Lukas 12:13-21
JEMAAT GMIH MAWLANGO
– BULI KOTA
Saudara
yang diberkati Allah,,,
Menjadi kaya adalah impian semua
orang pada umumnya. Meski banyak di antara kita yang tidak kaya-kaya, namun
selalu ada usaha untuk bisa menjadi orang yang “kaya”, dalam pengertian bukan
sebagai konglomerat, namun setidaknya memiliki uang untuk keperluan membiayai
keperluan hidup kita sehari-hari.
Pembacaan firman di sore ini,
menampilkan tentang aspek kekayaan. Ada seorang yang berkata kepada Yesus agar
kekayaan keluarganya dibagi dua. Dan dari permohonan orang tersebut Yesus
kemudian mengatakan bahwa waspadalah terhadap ketamakan. Nasehat Yesus ini
merupakan hal penting bagi manusia yang tentu mencari kekayaan guna mencukupkan
segala kebutuhan hidupnya.
Tamak berarti keinginan memiliki
tanpa ada rasa puas. Dalam konteks kisah orang kaya yang bodoh ini, ketamakan
diperlihatkan lewat sikap seorang kaya yang tidak puas mengumpulkan harta benda
dan menyimpannya hanya untuk kepentingan pribadinya. Itu berarti orang yang
tamak adalah orang tidak bisa melihat kekurangan orang lain dalam hal
mencukupkan kebutuhan hidupnya. Nasehat Yesus ini hendak menghimbau kepada
semua orang bahwa kekayaan seharusnya bukan dicari atas dasar untuk memenuhi
dahaga duniawi manusia yang rakus akan harta benda, tapi kekayaan diusahakan
dan dicari manusia semata-mata hanya untuk menopang kebutuhan hidupnya,
sehingga tercukuplah apa yang dibuthkannya dalam kehidupan sesehari. Oleh sebab
itu, ketika kekayaan yang kita miliki cukup untuk memberkati keperluan hidup
kita, maka ketika sisa-sisa berkat dari kekayaan itu masih ada pada
perbendaharaan kas rumah tangga kita, sudah seyogianya kita dapat menggunakan
kekayaan itu untuk mempermuliakan Allah, lewat sikap yang dermawan.

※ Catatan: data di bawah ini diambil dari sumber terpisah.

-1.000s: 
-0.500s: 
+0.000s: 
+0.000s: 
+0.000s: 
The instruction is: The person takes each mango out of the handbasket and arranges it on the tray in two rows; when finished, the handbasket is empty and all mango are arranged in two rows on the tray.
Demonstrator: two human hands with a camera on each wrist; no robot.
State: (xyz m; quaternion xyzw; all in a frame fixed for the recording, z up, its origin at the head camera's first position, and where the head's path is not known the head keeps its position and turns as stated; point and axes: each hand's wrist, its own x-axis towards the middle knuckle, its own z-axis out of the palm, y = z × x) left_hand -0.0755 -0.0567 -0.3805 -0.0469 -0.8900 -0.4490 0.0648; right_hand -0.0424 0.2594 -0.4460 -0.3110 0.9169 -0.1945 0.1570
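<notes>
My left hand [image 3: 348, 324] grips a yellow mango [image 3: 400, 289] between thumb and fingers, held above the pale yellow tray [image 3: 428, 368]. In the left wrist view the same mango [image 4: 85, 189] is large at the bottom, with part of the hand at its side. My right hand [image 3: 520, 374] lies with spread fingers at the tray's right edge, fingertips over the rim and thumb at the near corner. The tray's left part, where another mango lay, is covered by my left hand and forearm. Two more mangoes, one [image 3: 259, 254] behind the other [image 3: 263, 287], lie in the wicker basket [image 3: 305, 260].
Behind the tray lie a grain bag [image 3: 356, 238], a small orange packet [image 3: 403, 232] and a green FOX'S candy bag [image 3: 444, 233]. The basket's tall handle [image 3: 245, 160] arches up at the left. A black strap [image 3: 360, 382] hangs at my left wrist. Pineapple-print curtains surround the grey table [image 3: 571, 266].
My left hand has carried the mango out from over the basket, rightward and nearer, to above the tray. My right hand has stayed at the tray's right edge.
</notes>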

Sikap dermawan inilah yang
dikritisi Yesus dalam perikop pembacaan pada sore ini. Sebab orang-orang kaya
pada zaman Yesus berkaya telah mengalami krisis berbelas kasih kepada sesama
manusia yang miskin dan hidup berkekurangan. Kaum janda, kaum anak yatim dan
piatu, merupakan orang-orang yang membutuhkan sentuhan kasih dari para orang
kaya di zaman Yesus melayani, namun perilaku para kalangan orang kaya justru
melihat kekayaan hanya untuk kepentingan diri sendiri.
Apa gunanya kita memiliki pekerjaan
yang baik. Apa gunanya setiap bulan kita menerima gaji dari upah pekerjaan kita
di setiap bulan? Semua berkat yang kita peroleh tersebut tidaklah bermakna
ketika sebagai orang percaya kita miskin terhadap sikap menjadi seorang
dermawan. Sehingga, bukan saja kita kikir dan pelit untuk berbagi berkat dengan
orang yang berkekurangan, tapi dalam konteks persekutuan sebagai umat Allah,
kita pun kikir dan pelit dalam hal memberi di rumah Tuhan. Orang kaya dalam
kisah ini disebut bodoh karena sikapnya yang khawatir akan kehabisan harta
bendanya daripada kehabisan cinta kasih Tuhan dalam kehidupannya. Amin!